Asesinas inesperadas, cadáveres que aguardan para abrazarnos bajo la tierra, magia negra, enterramientos en vida, violaciones en serie, tumbas, naufragios, pájaros de mal agüero, híbridos entre ser humano y animal, locas lúcidas, experimentos médicos más allá de los límites éticos, caníbales y suicidas pueblan estos seis oscuros relatos llenos de lirismo. Seis cuentos que dibujan un universo entre lo local y lo global, más rural que urbano, en el que Rivero, escritora de origen boliviano y residente en los Estados Unidos, inscribe un fructífero diálogo con las tradiciones globales, continentales y nacionales. En todos ellos, Bolivia y América Latina, lejos de desaparecer, forman parte esencial del modo en que los personajes experimentan su desarraigo.
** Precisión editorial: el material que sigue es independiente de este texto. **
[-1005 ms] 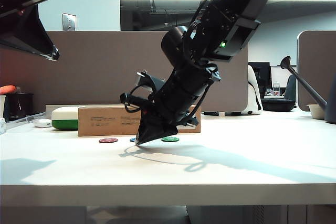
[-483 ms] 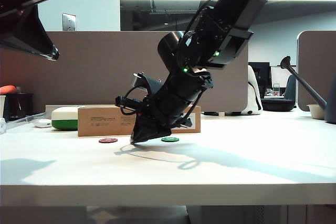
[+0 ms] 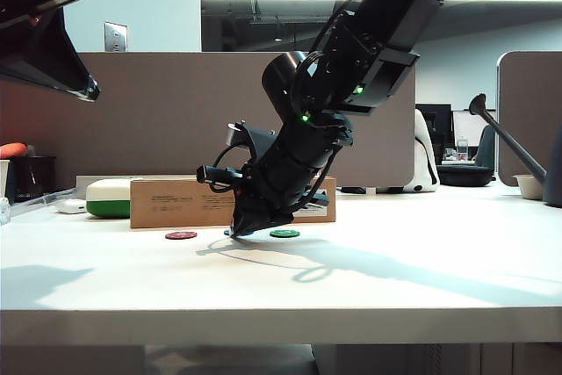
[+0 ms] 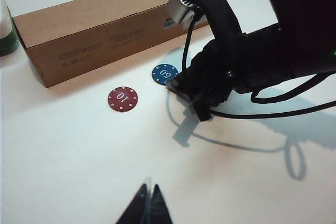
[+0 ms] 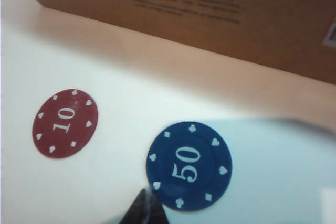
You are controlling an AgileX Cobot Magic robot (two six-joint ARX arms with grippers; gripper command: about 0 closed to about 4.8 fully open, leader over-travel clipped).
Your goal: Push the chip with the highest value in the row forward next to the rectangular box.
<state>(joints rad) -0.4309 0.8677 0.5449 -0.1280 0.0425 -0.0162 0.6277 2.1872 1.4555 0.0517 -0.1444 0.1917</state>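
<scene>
The right gripper point(image 5: 144, 208) is lowered to the white tabletop point(image 3: 395, 278), its fingertips drawn together to a point with nothing held, touching or almost touching the near edge of the small flat round blue poker chip marked 50 point(image 5: 189, 165). Beyond the tips, a strip of bare table is seen between this chip and the long, low brown cardboard box with black print point(image 5: 220, 9), so open room remains ahead of the chip. Beside the tips, well apart from the blue chip, lies the dark red round chip marked 10 point(image 5: 65, 123); the green round chip point(image 3: 284, 234) is seen on the gripper's other side in the exterior view. Compared with half a second ago, the right gripper has shifted slightly toward the box. The blue chip lies flat; being round, it has no long axis, and its numeral is read sideways in the right wrist view. The left gripper point(image 4: 147, 205) is held high above the table, away from the chips, its fingertips closed together and empty.
</scene>
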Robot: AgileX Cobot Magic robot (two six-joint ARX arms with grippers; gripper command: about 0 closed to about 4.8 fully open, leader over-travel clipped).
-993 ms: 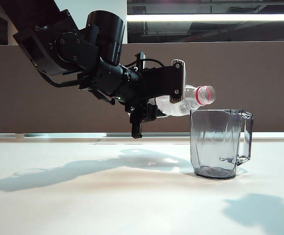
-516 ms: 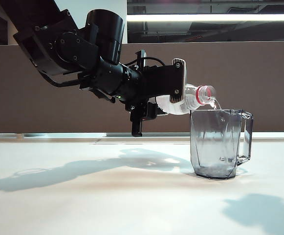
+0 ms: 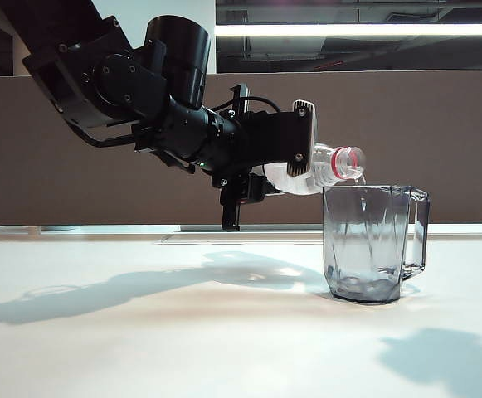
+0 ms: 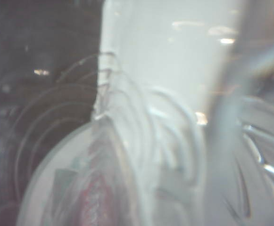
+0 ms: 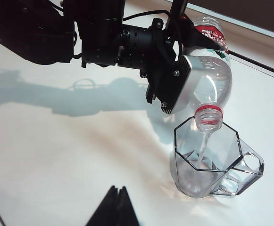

Libros como este, de Rivero, dan muestra de cómo la narrativa latinoamericana está escribiendo un capítulo de enorme interés en los últimos años de la mano de sus autoras. Giovanna Rivero es ya una de las voces más importantes de la literatura de su país y con Tierra fresca de su tumba se consagra como una de las cuentistas más a tener en cuenta de la actual literatura en español.
Referencias citadas:
Botting, Fred and Justin T. Edwards (2013). “Theorising globalgothic”. En Byron, Glennis (ed.) Globalgothic. Manchester UP: 11-24.
Latour, Bruno (2007). Nunca fuimos modernos. Ensayo de antropología simétrica. Madrid: Siglo XXI.
Noguerol, Francisca (2020). “Contra el Capitaloceno: escrituras subversivas en el siglo XXI”. En Waldegaray, Marta (ed.). Anfractuosités de la fiction: inscriptions du politique dans la littérature hispanophone contemporaine. ÉPURE - Éditions et presses universitaires de Reims: 51-75.
Rivero, Giovanna (2020). Tierra fresca de su tumba. Barcelona: Candaya.